Barringtonia pendula

Scientific classification
- Kingdom: Plantae
- Clade: Tracheophytes
- Clade: Angiosperms
- Clade: Eudicots
- Clade: Asterids
- Order: Ericales
- Family: Lecythidaceae
- Genus: Barringtonia
- Species: B. pendula
- Binomial name: Barringtonia pendula (Griff.) Kurz
- Synonyms: Barringtonia musiformis King; Barringtonia yunnanensis Hu; Careya pendula Griff.; Doxomma pendulum (Griff.) Miers;

= Barringtonia pendula =

- Genus: Barringtonia
- Species: pendula
- Authority: (Griff.) Kurz
- Synonyms: Barringtonia musiformis , Barringtonia yunnanensis , Careya pendula , Doxomma pendulum

Species of tree

Barringtonia pendula grows as a tree up to 47 m tall, with a trunk diameter of up to 90 cm.

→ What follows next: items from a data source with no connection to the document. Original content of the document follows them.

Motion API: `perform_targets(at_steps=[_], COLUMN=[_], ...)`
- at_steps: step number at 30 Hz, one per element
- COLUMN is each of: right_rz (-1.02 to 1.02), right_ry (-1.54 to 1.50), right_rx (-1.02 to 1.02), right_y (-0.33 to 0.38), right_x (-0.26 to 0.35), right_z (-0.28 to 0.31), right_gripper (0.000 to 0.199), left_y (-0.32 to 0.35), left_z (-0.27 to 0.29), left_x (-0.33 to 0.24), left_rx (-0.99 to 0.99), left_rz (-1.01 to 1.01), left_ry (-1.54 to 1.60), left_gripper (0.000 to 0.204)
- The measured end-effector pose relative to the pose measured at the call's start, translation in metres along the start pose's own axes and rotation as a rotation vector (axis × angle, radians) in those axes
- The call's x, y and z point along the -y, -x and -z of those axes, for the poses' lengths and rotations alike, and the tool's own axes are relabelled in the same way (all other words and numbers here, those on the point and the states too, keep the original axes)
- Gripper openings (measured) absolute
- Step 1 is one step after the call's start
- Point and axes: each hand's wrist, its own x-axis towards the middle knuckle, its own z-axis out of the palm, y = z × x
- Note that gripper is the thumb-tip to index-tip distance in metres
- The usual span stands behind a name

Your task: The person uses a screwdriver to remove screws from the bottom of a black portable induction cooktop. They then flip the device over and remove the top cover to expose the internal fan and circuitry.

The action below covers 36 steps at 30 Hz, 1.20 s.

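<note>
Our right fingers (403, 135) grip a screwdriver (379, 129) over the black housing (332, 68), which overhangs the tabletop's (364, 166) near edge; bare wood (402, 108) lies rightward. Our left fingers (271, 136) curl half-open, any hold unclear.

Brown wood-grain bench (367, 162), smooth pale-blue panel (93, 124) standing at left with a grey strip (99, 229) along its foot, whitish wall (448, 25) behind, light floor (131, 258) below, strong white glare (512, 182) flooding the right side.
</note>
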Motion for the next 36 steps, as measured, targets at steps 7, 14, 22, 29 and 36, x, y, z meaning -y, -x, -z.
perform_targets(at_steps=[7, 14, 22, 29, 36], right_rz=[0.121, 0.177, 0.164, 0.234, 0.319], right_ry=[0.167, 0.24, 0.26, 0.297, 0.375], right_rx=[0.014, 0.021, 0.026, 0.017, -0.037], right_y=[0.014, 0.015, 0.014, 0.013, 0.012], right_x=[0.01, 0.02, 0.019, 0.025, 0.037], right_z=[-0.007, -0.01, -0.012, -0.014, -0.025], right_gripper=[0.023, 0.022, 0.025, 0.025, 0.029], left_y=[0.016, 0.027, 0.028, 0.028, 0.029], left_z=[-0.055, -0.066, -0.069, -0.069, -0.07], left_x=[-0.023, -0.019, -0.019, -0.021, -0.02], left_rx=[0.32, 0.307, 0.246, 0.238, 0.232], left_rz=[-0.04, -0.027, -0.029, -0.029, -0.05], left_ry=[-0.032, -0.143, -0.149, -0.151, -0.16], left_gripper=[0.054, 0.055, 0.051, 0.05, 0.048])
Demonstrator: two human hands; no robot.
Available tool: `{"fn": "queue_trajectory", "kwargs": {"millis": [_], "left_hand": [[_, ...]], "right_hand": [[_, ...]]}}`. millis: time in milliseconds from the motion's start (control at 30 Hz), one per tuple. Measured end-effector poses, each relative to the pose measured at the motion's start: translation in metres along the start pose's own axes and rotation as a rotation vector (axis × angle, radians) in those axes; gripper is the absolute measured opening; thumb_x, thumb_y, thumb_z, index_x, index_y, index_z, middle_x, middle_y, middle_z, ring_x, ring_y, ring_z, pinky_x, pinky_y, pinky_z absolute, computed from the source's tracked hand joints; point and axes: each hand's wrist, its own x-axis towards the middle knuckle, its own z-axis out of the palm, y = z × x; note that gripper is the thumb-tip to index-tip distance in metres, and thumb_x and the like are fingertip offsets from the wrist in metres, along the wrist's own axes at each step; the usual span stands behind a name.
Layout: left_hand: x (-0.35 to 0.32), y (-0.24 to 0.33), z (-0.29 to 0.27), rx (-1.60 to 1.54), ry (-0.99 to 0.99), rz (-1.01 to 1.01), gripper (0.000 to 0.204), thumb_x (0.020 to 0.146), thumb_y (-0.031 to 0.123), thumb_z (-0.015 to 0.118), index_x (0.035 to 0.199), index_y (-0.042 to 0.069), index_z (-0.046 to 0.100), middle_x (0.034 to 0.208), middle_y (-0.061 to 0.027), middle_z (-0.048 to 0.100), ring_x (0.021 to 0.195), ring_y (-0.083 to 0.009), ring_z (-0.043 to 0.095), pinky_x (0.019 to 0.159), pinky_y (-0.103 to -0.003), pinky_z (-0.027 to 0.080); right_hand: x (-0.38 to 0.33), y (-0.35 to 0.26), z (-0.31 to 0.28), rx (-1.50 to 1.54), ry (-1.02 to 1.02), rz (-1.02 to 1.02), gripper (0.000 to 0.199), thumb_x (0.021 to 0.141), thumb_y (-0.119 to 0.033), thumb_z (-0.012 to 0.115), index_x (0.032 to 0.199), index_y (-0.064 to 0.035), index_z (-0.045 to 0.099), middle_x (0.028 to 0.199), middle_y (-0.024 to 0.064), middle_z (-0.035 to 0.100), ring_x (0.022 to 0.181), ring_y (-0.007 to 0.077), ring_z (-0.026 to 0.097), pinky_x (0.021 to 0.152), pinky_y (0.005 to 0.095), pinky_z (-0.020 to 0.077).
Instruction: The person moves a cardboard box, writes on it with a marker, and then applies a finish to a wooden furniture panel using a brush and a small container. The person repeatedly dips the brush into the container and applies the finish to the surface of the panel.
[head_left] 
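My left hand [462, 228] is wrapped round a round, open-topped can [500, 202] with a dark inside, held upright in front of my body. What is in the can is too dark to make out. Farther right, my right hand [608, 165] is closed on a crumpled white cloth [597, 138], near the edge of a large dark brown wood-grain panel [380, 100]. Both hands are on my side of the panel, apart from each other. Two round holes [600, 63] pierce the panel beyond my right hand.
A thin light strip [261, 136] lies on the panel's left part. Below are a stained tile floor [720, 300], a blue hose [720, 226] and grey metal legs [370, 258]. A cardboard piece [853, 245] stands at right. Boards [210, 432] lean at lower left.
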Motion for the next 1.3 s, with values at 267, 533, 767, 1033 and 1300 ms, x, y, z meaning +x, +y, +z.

The bark is reddish brown. The fruits are ovoid or musiform (banana-shaped), up to 15 cm long. The specific epithet pendula is from the Latin meaning 'dangling', referring to the inflorescence. Its habitat is dipterocarp forest from sea-level to 1200 m altitude. B. pendula is found in China, Burma, Thailand, Sumatra, Peninsular Malaysia and Borneo.